While cooperation is essential for building digital research infrastructures for the humanities, there is also always the difficult question of sustainability and maintenance. What happens after a project is finished – and what can we do to keep the digital resources sustained?
The end of projects is inevitable. All of our digital humanities developments begin with smart people who dream them up and find a way to implement them. But those smart people are usually not followed by people quite as smart, or at least not as interested in the aging projects as the original inventors.
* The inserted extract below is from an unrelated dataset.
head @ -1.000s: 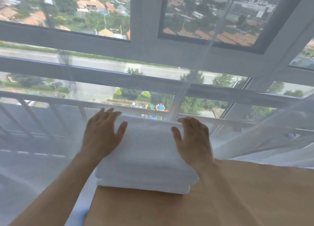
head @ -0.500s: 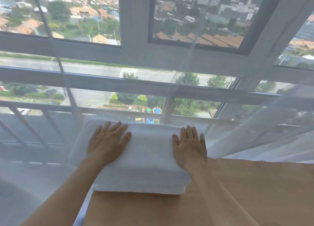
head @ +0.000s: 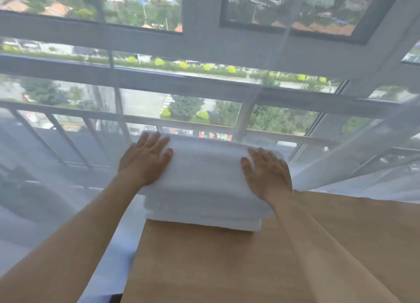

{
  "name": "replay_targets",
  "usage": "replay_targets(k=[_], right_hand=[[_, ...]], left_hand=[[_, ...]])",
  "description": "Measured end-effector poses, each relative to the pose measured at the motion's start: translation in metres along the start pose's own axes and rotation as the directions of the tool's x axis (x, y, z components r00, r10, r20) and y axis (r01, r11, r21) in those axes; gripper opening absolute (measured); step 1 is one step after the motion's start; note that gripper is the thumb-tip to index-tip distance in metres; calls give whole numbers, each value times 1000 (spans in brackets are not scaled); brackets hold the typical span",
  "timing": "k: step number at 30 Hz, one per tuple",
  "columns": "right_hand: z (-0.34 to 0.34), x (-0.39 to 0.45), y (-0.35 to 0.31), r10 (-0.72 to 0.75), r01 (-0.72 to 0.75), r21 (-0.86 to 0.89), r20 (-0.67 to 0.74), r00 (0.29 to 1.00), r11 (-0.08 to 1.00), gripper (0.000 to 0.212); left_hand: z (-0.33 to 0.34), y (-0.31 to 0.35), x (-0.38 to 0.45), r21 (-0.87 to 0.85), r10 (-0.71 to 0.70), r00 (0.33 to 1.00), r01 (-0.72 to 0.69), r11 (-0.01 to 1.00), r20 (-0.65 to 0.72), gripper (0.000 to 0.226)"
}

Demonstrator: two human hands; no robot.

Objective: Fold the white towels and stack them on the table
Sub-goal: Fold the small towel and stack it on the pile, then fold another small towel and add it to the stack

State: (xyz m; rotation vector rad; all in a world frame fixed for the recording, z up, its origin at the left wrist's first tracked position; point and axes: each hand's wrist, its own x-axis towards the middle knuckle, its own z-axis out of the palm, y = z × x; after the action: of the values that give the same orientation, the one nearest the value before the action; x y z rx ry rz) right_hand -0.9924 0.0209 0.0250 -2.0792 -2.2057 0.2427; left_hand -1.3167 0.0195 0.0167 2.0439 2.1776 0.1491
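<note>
The stack of folded white towels is pressed flat by the left hand and right hand, fingers straight. The soft, light pile is probably best taken at both ends on the bench.

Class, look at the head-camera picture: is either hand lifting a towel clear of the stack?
No: the left hand and right hand both lie flat, fingers straight, on top of the stack of white towels on the table.

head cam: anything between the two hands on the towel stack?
Only bare towel: the left hand and right hand lie flat on the towel stack, nothing between them, per head view.
</note>
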Motion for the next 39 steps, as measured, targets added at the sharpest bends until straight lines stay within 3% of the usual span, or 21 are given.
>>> replay_targets(k=[3,6,10,15,22,31,39], right_hand=[[-6,-5,0,-1,1,-7,-28,1000,1000,64],[-18,-18,-1,-15,16,18,-27,1000,1000,63],[-35,-47,14,11,-5,53,-108,994,999,64],[-56,-93,72,114,-101,81,-180,977,992,64],[-79,-166,189,376,-331,288,-117,919,899,66],[-88,-306,403,518,-480,318,-40,855,817,60],[-106,-403,568,600,-582,310,44,799,752,61]], left_hand=[[-3,14,-8,49,-7,995,12,999,-99,64],[-5,41,-16,27,95,995,-94,995,-27,64],[1,103,-19,-142,256,965,-261,955,-54,58],[2,202,-45,-320,419,895,-447,835,-156,44],[21,336,-103,-261,591,801,-593,761,-97,54],[81,539,-196,-228,679,734,-659,717,15,49],[137,712,-281,-180,730,654,-708,683,196,49]])
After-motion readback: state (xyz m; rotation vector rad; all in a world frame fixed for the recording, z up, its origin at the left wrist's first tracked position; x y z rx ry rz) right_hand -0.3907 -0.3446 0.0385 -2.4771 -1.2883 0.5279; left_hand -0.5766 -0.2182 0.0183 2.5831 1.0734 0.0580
When projects lose their momentum there simply is no current way to keep them alive, even as not-working images instead of interactive programs. I have tried to plan for this on the Linguistic Atlas Project by creating a maintenance-free part of our site, the Data Download Center, a file structure from which users can download all of our data. Our interactive elements in the Web site will eventually go dark when there is nobody to maintain them. Our partner the library cannot afford to pay people to maintain our site. That’s been my biggest job over the decades, not to invent the tools and sites, but to find money consistently to pay for their maintenance and development. While we do not have access to as much grant money as natural and physical scientists do, not to mention medical professionals, there has been enough money for me to keep the office open for decades. But when I retire, none of that money will be coming in. The best we can hope for is that maintenance-free portions of sites will still be available even after the fancier parts that need maintenance have failed. Maybe this is a gloomy prediction, but at the moment I do not have a better plan.